*ASSIGNED TASK*
Restate word for word the lines of the records below, starting at the line that contains "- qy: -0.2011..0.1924" and ending at the line that contains "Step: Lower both", with both of those lines included and nothing else.

┄┄┄┄┄┄

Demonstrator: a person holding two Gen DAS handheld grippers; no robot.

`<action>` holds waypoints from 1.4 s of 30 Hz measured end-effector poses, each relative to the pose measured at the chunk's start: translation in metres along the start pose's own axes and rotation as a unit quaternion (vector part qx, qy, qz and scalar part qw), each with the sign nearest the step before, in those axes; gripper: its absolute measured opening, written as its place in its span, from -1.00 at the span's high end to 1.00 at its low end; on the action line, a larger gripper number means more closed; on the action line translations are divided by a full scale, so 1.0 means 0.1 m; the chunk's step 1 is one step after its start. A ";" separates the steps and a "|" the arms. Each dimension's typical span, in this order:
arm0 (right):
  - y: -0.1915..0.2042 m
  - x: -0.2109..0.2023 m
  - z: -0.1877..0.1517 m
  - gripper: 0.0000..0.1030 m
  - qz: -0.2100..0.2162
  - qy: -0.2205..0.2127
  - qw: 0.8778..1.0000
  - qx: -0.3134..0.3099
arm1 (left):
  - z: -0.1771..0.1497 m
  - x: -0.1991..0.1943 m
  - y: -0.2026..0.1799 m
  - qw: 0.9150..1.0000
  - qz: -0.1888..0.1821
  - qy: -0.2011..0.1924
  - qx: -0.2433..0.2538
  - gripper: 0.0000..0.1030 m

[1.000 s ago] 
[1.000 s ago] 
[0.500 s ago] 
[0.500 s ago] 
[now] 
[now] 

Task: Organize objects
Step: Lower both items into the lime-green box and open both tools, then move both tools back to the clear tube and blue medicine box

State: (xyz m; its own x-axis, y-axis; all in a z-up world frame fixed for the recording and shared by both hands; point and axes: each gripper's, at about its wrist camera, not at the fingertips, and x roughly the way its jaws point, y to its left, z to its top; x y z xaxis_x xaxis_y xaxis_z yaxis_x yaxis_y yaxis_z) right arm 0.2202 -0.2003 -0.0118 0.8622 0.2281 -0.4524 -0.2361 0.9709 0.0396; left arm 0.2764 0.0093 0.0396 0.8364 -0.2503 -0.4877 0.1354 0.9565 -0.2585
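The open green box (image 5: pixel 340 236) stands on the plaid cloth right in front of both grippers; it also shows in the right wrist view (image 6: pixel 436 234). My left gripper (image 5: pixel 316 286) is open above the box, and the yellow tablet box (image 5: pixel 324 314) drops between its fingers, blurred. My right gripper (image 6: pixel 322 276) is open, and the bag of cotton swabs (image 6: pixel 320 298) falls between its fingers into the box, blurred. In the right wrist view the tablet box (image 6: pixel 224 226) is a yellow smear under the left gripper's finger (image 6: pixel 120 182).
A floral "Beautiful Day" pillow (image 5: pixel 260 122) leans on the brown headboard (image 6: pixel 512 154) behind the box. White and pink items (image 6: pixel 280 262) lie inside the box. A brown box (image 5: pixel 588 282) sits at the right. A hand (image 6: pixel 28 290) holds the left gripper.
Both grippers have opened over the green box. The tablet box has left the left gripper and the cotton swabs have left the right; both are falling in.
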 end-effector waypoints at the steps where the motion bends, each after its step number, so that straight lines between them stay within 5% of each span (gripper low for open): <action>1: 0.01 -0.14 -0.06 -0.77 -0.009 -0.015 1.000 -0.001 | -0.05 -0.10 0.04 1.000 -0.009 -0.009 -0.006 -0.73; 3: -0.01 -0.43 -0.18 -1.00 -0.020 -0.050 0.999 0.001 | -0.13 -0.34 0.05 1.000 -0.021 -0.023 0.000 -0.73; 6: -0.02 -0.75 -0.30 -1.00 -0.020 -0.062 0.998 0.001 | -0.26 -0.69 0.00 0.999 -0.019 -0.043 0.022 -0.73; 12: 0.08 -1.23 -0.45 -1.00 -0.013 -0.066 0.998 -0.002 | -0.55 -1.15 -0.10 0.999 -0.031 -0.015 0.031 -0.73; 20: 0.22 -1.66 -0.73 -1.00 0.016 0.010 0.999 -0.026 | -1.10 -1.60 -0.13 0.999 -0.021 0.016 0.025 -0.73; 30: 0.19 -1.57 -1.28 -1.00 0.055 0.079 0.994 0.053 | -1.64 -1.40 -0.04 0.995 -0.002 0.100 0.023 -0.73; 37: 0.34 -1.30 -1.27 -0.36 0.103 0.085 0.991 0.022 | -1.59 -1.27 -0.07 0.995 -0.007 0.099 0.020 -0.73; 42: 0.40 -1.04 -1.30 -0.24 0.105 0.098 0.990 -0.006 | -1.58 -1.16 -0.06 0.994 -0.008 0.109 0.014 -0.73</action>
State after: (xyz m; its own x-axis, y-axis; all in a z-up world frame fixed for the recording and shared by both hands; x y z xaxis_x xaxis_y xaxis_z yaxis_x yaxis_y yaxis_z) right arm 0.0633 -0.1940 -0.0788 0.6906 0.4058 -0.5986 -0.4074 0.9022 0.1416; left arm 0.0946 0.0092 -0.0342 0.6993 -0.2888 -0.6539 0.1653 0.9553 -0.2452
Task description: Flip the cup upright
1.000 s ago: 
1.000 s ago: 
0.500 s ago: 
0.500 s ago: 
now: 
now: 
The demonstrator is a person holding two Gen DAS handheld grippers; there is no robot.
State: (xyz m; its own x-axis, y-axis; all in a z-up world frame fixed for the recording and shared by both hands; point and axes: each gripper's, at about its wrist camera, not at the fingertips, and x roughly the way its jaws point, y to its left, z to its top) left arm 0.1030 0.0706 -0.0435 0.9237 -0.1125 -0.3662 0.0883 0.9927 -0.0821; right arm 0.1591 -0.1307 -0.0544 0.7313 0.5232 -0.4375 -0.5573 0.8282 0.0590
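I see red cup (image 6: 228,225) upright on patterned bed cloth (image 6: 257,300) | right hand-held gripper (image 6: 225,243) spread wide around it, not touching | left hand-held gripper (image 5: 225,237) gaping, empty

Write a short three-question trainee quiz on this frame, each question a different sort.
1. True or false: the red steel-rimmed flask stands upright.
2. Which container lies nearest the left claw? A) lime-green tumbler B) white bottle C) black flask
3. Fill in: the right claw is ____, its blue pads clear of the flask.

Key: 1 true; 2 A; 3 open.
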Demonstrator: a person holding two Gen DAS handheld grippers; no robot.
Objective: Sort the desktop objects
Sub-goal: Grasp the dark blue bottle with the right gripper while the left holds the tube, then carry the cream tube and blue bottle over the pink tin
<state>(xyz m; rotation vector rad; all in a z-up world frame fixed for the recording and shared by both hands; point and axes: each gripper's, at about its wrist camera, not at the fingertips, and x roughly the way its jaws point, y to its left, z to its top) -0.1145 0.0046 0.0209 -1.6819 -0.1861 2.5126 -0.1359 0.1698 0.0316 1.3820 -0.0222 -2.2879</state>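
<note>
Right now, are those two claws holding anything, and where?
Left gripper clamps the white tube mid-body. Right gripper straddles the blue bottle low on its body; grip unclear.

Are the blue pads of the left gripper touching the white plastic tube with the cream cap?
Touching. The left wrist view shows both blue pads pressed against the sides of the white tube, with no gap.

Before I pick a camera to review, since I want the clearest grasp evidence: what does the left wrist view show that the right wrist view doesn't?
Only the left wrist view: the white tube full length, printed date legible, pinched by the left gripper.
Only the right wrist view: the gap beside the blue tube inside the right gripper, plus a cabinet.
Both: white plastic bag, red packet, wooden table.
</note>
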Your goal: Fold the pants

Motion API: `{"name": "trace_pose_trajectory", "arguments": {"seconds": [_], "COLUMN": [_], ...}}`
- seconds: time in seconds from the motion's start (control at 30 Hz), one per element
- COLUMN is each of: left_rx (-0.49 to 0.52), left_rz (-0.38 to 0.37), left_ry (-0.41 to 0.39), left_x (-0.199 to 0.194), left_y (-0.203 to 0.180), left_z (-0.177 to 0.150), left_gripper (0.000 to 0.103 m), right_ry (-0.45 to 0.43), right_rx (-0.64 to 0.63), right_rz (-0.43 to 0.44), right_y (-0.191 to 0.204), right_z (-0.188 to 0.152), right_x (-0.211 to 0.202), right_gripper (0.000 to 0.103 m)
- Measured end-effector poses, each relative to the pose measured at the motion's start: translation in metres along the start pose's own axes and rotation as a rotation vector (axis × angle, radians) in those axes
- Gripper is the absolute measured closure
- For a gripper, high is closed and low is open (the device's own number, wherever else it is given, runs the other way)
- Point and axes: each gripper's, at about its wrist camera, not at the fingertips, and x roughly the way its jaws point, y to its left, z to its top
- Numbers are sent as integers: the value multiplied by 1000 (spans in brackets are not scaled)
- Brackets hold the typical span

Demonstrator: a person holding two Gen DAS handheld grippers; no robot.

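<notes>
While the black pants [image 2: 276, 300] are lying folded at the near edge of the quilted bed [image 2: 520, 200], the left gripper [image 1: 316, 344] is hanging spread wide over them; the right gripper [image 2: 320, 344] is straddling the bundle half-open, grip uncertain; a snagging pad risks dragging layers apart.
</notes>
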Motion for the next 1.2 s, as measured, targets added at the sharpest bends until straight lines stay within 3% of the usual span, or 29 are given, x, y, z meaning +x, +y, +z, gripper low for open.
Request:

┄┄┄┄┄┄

*TASK RESULT*
  - qy: -0.2011..0.1924
  - qx: -0.2433..0.2538
  - gripper: 0.0000..0.1030 m

[1.000 s ago] 
[1.000 s ago] 
[0.500 s ago] 
[0.500 s ago] 
[now] 
[now] 

Task: Organize objects
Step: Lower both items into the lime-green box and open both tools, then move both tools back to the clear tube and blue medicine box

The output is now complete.